Help Center/ Cloud Container Engine/ Best Practices/ Disaster Recovery/ Recommended Configurations for HA CCE Clusters
Updated on 2024-11-12 GMT+08:00

Recommended Configurations for HA CCE Clusters

This section describes the recommended configurations for a Kubernetes cluster in which applications can run stably and reliably.

Item

Description

Recommended Operations

Master node

CCE is a hosted Kubernetes cluster service. You do not need to perform O&M on the master nodes. You can configure your cluster specifications to improve the stability and reliability.

Worker node

In a Kubernetes cluster, the data plane consists of worker nodes that can run containerized applications and transmit network traffic. When using CCE, perform O&M on worker nodes by yourself. To achieve HA, ensure the worker nodes' scalability and repairability and pay attention to the running statuses of the worker nodes' key components.

Application

If you want your applications to be always available, especially during peak hours, run them in a scalable and elastic manner and pay attention to their running statuses.

Deploying the Master Nodes in Different AZs

Multiple regions are provided for you to deploy your services, and there are different availability zones (AZs) in each region. An AZ is a collection of one or more physical data centers with independent cooling, fire extinguishing, moisture-proof, and electricity facilities in each AZ. AZs within a region are connected using high-speed optical fibers. This allows you to build cross-AZ HA systems.

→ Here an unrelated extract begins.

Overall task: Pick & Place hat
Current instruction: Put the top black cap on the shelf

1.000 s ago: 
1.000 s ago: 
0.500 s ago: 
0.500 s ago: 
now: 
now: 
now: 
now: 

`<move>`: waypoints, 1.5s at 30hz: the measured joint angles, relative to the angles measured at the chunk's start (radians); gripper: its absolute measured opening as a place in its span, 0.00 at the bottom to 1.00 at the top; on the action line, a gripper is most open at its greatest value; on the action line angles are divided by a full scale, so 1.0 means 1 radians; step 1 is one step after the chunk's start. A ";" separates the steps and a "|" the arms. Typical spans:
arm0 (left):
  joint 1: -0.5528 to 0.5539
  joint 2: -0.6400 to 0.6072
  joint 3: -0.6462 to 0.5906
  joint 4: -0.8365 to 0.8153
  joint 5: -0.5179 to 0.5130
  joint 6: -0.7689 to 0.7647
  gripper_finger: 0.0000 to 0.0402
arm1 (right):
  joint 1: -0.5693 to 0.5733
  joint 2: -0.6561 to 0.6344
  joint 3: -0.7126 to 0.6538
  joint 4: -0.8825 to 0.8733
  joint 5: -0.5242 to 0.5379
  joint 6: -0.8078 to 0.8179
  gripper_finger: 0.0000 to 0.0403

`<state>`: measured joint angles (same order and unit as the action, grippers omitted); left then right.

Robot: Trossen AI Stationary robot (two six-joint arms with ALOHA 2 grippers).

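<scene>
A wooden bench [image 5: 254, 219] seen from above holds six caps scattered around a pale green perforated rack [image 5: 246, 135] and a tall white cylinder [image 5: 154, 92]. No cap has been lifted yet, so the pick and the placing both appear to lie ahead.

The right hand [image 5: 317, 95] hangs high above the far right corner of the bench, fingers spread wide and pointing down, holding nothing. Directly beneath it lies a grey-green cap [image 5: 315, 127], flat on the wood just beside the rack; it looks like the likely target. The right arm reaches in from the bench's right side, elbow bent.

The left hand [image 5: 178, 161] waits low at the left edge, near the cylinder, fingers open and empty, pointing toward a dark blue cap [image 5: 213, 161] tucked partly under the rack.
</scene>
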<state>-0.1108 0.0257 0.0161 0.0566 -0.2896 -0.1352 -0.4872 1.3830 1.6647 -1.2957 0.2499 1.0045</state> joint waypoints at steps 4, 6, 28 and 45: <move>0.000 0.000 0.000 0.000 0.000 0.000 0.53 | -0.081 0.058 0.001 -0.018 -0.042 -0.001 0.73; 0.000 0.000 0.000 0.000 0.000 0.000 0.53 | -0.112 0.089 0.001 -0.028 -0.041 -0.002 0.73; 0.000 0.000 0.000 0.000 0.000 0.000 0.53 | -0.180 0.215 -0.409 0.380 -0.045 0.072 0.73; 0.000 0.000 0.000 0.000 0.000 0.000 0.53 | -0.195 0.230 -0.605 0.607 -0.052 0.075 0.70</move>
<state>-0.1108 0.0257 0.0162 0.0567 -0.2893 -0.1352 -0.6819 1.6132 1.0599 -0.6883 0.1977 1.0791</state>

When creating a cluster, enable the HA mode of the cluster and configure the distribution mode of the master nodes. The master nodes are randomly deployed in different AZs. This ensures a higher disaster recovery (DR) capability of the cluster.

You can also customize the distribution mode. The following two modes are supported:
  • Random: Master nodes are deployed in different AZs for DR.
  • Custom: Master nodes are deployed in specific AZs.
    • Host: Master nodes are deployed on different hosts in the same AZ.
    • Custom: Master nodes are deployed in the AZ you specify.
Figure 1 Configuring an HA cluster

Selecting a Network Model

  • Network model: CCE supports VPC network, Cloud Native 2.0 network, and container tunnel network models for your clusters. Different models have different performance and functions. For details, see Network Models.
  • VPC network: To enable your applications to access other cloud services like RDS, create related services in the same VPC network as your cluster which runs these applications. This is because services using different VPC networks are isolated from each other. If you have created instances, use VPC peering connections to enable communications between VPCs.
  • Container CIDR block: Do not configure a small container CIDR block. Otherwise, the number of supported nodes will be limited.
    • For a cluster using a VPC network, if the subnet mask of the container CIDR block is /16, there are 256 x 256 IP addresses available. If the maximum number of pods reserved on each node is 128, the maximum number of nodes supported is 512.
    • For a cluster using a container tunnel network, if the subnet mask of the container CIDR block is /16, there are 256 x 256 IP addresses assigned to your cluster. The container CIDR block allocates 16 IP addresses to the nodes at a time by default. The maximum number of nodes supported by your cluster is 4096 (65536/16=4096).
    • For a cluster using a Cloud Native 2.0 network, the container CIDR block is the VPC subnet, and the number of containers can be created depends on the size of the selected subnet.
  • Service CIDR block: The service CIDR block determines the upper limit of Service resources in your cluster. Evaluate your actual needs and then configure the CIDR block. A created CIDR block cannot be modified. Do not configure an excessively small one.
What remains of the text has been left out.